RECORDS
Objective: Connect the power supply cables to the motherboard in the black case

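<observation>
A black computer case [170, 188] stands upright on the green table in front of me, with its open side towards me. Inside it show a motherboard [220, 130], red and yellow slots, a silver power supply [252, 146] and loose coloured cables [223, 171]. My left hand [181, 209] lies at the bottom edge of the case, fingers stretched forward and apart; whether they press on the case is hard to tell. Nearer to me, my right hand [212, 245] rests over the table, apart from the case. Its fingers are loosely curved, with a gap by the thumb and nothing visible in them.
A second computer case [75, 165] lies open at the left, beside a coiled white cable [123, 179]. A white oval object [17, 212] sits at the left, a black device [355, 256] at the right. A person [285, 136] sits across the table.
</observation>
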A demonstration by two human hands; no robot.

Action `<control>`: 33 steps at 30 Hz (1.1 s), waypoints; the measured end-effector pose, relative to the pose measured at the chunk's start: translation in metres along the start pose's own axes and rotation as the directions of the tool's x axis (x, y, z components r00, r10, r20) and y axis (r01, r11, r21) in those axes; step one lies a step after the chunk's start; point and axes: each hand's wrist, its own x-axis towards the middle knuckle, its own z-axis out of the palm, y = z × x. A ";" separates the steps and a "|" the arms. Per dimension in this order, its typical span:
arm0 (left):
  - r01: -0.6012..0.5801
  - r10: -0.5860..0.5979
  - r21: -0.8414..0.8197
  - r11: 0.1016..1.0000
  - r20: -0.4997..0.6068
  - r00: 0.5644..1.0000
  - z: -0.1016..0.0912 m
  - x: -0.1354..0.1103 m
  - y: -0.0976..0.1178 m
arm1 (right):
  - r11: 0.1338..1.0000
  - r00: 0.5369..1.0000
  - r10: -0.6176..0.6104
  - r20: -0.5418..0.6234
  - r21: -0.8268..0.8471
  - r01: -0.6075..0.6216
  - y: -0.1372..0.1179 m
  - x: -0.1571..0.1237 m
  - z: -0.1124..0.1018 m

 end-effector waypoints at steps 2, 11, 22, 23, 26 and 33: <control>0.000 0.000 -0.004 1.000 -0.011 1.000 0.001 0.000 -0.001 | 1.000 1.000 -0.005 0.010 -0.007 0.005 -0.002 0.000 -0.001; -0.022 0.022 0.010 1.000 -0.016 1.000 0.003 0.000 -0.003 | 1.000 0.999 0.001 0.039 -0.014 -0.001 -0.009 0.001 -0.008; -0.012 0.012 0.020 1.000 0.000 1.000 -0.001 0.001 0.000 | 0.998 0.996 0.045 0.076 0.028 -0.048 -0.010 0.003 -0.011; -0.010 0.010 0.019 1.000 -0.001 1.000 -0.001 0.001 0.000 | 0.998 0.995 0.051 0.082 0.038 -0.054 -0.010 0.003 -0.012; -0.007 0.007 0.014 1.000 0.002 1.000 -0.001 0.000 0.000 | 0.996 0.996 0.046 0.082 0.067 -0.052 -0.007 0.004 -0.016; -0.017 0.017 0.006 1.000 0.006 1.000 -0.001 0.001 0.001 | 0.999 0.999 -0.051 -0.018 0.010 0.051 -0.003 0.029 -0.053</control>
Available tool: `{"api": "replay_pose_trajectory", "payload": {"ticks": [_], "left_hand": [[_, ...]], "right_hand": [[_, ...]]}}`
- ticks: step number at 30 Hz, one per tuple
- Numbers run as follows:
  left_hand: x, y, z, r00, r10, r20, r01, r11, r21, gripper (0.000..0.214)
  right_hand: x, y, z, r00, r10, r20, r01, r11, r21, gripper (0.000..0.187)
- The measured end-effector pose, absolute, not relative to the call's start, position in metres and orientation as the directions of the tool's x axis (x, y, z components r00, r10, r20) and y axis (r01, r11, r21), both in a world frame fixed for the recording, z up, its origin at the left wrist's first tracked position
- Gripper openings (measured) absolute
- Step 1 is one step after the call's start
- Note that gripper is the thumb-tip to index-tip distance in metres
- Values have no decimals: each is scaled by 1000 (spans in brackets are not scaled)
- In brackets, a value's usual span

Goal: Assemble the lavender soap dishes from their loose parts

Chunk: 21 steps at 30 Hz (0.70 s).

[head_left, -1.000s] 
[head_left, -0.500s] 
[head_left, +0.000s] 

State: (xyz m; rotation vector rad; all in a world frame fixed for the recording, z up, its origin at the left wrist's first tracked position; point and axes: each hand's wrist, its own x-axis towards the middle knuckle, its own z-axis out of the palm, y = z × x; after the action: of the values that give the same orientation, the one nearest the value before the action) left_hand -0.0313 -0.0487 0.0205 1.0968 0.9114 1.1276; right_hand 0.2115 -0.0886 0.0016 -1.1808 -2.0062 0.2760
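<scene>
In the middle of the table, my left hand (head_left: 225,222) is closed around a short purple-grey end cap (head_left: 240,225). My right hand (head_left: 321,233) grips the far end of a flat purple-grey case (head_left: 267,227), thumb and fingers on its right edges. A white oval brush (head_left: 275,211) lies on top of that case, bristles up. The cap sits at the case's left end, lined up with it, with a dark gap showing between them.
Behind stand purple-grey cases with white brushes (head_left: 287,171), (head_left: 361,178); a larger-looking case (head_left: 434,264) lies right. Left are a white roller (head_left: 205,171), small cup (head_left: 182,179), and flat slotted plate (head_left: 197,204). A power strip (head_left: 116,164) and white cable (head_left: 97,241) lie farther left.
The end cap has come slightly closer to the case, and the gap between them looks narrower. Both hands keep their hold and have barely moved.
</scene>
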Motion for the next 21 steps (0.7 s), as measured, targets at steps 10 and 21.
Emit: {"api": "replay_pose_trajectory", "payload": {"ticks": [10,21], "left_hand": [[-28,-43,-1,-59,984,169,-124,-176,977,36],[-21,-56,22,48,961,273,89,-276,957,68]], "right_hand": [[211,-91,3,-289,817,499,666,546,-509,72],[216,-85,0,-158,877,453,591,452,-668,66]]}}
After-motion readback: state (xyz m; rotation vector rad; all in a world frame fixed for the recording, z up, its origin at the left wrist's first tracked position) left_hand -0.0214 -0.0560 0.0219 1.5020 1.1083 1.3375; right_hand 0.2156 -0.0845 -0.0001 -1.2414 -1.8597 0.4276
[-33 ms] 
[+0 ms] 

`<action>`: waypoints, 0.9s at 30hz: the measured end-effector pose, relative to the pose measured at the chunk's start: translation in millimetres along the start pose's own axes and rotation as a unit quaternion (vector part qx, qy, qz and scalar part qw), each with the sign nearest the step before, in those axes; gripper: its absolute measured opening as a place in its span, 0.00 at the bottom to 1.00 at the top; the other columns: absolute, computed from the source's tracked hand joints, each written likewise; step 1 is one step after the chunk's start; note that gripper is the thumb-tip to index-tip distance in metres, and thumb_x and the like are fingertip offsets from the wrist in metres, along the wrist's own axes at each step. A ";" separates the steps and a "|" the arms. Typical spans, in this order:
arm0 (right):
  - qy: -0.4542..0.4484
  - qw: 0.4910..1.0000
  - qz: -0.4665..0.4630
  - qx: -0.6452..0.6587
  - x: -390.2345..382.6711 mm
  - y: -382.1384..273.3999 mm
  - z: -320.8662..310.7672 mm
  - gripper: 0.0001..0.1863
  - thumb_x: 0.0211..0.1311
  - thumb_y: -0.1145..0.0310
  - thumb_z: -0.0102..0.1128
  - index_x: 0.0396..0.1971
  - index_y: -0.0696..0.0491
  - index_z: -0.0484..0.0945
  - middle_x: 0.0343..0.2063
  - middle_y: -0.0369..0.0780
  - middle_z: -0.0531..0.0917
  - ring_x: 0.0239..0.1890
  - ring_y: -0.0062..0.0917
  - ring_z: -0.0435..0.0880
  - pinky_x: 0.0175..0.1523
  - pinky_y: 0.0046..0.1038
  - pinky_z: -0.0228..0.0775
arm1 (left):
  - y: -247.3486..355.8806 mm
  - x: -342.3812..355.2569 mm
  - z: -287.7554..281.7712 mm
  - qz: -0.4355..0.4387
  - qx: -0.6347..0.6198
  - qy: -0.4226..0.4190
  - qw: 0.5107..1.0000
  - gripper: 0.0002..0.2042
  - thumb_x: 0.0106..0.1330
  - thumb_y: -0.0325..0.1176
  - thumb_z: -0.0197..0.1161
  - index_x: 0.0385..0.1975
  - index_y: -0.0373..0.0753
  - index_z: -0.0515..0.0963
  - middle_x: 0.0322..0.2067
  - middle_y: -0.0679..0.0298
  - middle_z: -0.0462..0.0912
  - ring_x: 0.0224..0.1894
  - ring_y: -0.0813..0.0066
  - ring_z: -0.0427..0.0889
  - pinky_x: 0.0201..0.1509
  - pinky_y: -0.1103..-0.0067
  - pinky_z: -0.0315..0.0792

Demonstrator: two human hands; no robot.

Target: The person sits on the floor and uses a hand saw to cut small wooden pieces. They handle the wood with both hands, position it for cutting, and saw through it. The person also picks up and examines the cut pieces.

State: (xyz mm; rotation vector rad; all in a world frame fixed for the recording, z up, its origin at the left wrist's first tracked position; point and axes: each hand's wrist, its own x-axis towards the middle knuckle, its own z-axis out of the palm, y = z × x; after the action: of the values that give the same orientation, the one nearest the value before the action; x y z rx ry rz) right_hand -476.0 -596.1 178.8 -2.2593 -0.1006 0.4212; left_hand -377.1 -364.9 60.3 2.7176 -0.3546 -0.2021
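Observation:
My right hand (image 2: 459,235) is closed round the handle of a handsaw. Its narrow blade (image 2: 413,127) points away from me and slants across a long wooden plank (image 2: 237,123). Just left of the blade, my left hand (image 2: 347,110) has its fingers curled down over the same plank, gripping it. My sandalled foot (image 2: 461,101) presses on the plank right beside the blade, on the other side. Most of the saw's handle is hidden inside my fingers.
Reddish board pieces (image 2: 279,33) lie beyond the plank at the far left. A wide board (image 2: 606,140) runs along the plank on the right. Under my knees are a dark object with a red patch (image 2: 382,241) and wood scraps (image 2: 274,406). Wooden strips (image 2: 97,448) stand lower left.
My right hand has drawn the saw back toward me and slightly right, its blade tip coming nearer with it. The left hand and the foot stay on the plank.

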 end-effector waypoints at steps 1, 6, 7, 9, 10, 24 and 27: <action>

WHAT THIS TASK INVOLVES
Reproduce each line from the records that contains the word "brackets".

OUTPUT OF THE EXERCISE
- Values have no decimals: each is scaled by 1000 (spans in brackets are not scaled)
- In brackets, a value's usual span

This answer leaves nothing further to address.